Who’s to blame for Shogun Rua’s loss to Lyoto Machida at UFC 104? Shogun Rua for not finishing the fight or the judges for scoring the fight for Machida?
The men who should be facing the wrath of those who felt Rua had won should not be Hamilton, Peoples and Rosales, who rendered their opinions in a very technical, taut affair. Rather, Rua supporters should be angry at his corner men, who continually told him he was well ahead.
Rua said he didn’t press the action in the final two rounds because his corner had told him he was in control. If that’s true, it’s that advice that cost him the fight. And it’s always the worst kind of advice to give a fighter in any match, but particularly a technical fight like Machida-Rua.
He could have won the fight. And he probably should have won the fight.
But he only has himself and his own people to blame. Had they sent him out with a sense of urgency for the fourth and fifth rounds, history might have been different on Saturday. Rua managed to shatter some of the Machida Myth with his performance, but he didn’t leave with the belt around his waist.
As outraged as many are at the call, the culprits aren’t Messrs. Hamilton, Peoples and Rosales.
Rather, the bad guys in this scenario are Rua’s friends, partners and coaches who were all too willing to pat him on the back and cheerlead rather than to encourage him and go and finish a fight he had within his grasp.
It’s a nice thought in hindsight. Sure, knowing what we know now, Shogun should have tried to knock Machida out in the championship rounds. Based on how the judges scored the fight, it was his only way to officially win it. But that wasn’t Shogun’s game plan nor should it have been. If you’re fighting Brock Lesnar, is it smart to try and out wrestle him? No. Should you attempt to out strike Anderson Silva? No. Should you try to submit Demian Maia? No. It’s a horrible strategy to play into your opponent’s strengths, especially when they’re the best in the game at it, so why would you play into Machida’s superior counter-striking game by trying to knock him out when you believe your strategy is working and you’re winning the fight? Entering the final rounds, if you’re Shogun, is it not the wiser move to trust/hope the judges are scoring the fight correctly when you know your other option is the perceivable higher-risk proposition of falling into the same trap so many others have with Machida?

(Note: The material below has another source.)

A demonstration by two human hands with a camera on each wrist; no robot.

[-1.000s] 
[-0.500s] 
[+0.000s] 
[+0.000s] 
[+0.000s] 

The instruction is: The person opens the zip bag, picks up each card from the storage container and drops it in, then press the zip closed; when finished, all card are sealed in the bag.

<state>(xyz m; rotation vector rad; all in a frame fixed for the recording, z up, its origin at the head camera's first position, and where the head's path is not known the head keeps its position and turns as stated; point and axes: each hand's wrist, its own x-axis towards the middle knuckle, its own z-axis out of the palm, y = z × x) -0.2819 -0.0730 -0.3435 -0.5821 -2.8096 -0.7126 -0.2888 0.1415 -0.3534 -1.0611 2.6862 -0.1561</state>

In retrospect it wasn’t, but it’s also not fair to blame Shogun for the judges’ incompetence. In most cases, I’d agree with the notion to never leave it to the judges, but fighting Lyoto Machida isn’t most cases. Shogun’s team crafted a brilliant game plan and Shogun executed it to near perfection. They felt they were winning the fight and acted accordingly. They may be guilty of assumption, but they’re not at fault for his loss. The judges scored it wrong and the numbers prove it, plain and simple. Shogun shouldn’t be blamed nor punished for losing a fight he actually won.
If anything, Shogun and his team should be commended for solving the mystery no one else could. It’s a shame that’s not the focal point today because three judges failed at their jobs.